Overall, the Beijing embassy’s Weibo experiment seems to have been successful in building an audience and adapting to local media conditions. This has created a channel to engage local stakeholders that could easily be activated in the future when deepened engagement is integrated into digital diplomacy aims for Canada.

A strategy
We welcome former Foreign Minister Baird’s endorsements of digital diplomacy and hope that Rob Nicholson will expand on this endorsement. Formulating a coherent and strategically motivated engagement agenda is an important step toward the adoption of a social media policy and toward learning from experiments that have been encouraged within DFATD. Such a strategy should explain the purposes of engagement, lay out concrete policies for diplomats’ actions, and acknowledge the potential pitfalls in opening up to the world in a significant way.

Digital diplomacy is networked, not centrally-organized.
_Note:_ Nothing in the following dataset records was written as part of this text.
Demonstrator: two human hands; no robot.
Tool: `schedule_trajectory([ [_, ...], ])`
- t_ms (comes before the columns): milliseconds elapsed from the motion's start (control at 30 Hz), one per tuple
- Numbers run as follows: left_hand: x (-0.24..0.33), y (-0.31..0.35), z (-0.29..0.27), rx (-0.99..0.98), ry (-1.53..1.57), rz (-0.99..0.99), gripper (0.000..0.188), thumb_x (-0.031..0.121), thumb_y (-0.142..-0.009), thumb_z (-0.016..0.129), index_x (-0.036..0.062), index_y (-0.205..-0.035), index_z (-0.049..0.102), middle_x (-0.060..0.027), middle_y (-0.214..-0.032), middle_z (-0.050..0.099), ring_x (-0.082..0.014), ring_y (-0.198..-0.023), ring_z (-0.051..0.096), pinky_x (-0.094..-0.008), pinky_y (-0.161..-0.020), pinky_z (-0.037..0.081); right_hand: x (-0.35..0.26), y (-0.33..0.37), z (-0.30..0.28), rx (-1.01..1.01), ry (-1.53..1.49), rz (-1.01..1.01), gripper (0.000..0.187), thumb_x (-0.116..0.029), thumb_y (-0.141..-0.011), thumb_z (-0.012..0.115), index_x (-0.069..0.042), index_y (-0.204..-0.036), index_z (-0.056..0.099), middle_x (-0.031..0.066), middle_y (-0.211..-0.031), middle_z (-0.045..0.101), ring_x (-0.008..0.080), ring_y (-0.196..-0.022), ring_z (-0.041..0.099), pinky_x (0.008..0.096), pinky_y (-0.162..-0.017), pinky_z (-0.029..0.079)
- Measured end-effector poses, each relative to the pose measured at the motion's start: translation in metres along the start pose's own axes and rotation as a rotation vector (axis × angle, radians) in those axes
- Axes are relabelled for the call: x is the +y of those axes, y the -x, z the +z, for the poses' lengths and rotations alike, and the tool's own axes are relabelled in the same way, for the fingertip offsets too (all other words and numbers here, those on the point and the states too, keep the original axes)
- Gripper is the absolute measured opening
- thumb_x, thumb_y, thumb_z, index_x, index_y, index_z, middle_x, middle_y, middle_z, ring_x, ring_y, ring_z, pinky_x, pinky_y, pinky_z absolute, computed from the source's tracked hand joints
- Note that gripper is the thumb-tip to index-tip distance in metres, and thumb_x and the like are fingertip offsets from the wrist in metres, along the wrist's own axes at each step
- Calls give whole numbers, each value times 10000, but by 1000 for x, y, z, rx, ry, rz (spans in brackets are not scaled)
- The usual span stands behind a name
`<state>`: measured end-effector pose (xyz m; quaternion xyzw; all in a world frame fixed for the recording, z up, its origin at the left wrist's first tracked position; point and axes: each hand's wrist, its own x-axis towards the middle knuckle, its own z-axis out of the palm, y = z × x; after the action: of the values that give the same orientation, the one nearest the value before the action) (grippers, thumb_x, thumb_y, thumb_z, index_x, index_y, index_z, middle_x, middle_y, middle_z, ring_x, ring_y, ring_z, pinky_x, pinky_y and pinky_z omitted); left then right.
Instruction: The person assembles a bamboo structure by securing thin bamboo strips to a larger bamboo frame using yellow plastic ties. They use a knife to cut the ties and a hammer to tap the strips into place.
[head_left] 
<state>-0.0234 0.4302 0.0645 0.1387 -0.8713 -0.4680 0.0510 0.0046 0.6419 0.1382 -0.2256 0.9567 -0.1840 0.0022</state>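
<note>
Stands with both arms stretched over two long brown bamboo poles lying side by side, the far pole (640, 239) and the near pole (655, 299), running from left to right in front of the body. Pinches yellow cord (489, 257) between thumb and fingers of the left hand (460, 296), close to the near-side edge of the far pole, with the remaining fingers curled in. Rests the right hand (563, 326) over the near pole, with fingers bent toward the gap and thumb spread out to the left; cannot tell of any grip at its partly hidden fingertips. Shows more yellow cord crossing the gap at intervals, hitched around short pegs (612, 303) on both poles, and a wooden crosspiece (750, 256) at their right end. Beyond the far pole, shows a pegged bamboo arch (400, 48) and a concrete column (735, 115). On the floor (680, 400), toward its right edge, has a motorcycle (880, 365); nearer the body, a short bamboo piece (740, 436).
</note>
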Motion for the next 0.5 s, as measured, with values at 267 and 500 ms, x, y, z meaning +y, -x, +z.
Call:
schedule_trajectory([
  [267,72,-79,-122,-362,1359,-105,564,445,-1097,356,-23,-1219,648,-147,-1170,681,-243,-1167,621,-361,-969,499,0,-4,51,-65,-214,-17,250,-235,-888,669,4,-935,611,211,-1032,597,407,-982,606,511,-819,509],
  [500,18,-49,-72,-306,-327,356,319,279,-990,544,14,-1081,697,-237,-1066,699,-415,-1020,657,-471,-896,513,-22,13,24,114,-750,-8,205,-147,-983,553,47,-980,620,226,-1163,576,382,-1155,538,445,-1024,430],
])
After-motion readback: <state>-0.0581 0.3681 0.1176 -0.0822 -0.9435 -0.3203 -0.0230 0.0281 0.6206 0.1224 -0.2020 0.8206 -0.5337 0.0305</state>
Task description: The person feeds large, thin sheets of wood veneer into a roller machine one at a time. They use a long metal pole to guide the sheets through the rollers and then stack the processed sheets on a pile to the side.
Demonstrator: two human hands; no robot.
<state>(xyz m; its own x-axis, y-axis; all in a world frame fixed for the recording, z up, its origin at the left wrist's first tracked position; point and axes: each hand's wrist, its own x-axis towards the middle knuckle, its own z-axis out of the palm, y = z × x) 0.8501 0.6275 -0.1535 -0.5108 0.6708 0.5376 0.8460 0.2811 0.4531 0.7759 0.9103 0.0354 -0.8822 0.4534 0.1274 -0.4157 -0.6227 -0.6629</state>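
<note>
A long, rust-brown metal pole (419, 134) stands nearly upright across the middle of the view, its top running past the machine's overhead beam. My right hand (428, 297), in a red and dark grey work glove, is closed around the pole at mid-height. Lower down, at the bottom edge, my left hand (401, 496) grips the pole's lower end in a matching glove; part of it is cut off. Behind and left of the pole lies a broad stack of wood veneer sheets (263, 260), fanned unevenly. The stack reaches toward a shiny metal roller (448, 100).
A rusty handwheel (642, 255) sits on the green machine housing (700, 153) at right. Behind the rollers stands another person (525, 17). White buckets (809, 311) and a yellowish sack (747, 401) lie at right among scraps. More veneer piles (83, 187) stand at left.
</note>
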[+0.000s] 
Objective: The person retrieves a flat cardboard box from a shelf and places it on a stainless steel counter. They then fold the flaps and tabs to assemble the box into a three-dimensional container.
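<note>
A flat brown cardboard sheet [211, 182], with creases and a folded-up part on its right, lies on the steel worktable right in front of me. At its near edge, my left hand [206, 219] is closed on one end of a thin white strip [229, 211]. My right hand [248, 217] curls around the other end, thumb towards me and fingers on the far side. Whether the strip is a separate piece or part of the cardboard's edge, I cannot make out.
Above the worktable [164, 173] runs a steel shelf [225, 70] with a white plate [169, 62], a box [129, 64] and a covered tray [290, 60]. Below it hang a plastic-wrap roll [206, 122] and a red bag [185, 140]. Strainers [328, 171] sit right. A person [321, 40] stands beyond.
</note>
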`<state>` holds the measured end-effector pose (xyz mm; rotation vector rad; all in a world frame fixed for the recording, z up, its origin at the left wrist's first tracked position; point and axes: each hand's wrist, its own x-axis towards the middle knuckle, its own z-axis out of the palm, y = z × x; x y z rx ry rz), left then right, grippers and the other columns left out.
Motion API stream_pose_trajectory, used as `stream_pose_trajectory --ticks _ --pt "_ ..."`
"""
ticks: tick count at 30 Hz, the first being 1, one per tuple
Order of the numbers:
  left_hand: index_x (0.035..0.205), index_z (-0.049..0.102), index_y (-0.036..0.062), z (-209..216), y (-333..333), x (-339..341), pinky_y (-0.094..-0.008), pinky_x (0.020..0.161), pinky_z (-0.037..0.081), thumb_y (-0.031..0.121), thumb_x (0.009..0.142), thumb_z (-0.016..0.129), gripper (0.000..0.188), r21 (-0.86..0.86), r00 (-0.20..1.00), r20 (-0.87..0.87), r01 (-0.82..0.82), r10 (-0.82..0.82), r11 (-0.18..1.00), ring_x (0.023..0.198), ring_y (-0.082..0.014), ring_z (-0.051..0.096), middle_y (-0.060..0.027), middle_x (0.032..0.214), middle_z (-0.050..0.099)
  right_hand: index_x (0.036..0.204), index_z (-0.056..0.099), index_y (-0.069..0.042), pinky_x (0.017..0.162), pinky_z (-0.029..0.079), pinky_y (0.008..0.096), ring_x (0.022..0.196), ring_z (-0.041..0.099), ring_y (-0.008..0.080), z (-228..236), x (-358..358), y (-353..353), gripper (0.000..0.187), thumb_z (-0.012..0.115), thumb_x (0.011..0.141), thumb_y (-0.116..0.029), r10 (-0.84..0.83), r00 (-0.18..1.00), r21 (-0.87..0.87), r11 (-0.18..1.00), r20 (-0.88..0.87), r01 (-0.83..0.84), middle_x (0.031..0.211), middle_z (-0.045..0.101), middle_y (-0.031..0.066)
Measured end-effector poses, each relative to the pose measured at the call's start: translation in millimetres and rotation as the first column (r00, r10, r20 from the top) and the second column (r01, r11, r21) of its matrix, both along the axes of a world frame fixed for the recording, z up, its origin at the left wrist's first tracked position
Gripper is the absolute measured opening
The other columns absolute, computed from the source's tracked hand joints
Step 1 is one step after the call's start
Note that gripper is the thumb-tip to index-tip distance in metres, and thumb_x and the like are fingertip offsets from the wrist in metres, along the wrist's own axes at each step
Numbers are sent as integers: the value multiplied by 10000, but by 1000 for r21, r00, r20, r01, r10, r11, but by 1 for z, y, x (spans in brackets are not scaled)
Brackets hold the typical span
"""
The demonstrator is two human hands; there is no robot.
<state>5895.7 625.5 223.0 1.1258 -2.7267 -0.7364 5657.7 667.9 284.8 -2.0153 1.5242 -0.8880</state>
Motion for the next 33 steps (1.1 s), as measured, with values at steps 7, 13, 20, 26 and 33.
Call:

There is no spider in this web. Decentralization brings risks of incoherence, rogue action, negative publicity, and misunderstanding. A digital diplomacy strategy needs to acknowledge these risks and accept them in the name of a more nimble, responsive, and transparent Foreign Service.

This acceptance is predicated on confidence in professional diplomats. A well-developed strategy should also offer steps toward a mitigation of the afore-mentioned risks by spelling out reasonable procedures for engagement by individuals. Canadaweibo worked extremely well because the local mission essentially drove the experiment with virtually no input from Ottawa. If the accounts sprouting up abroad are all led by HQ and not spearheaded locally, Canada #DigitalDiplomacy will ultimately fail.

Clearly, learning still needs to occur in the coming months and years. Local language skills as well as social media savviness are essential for engagement and digital diplomacy. One shortcut to developing resources in this area for DFATD may be to consider recent U.S. initiatives to explicitly involve universities in digital diplomacy. The U.S. Diplomacy Lab thus challenges scholars and students to address complex problems that pose themselves in U.S. foreign policy. Many Canadian academics and students would certainly bring significant skills and experience to collaborations with DFTAD in developing a specifically Canadian digital diplomacy.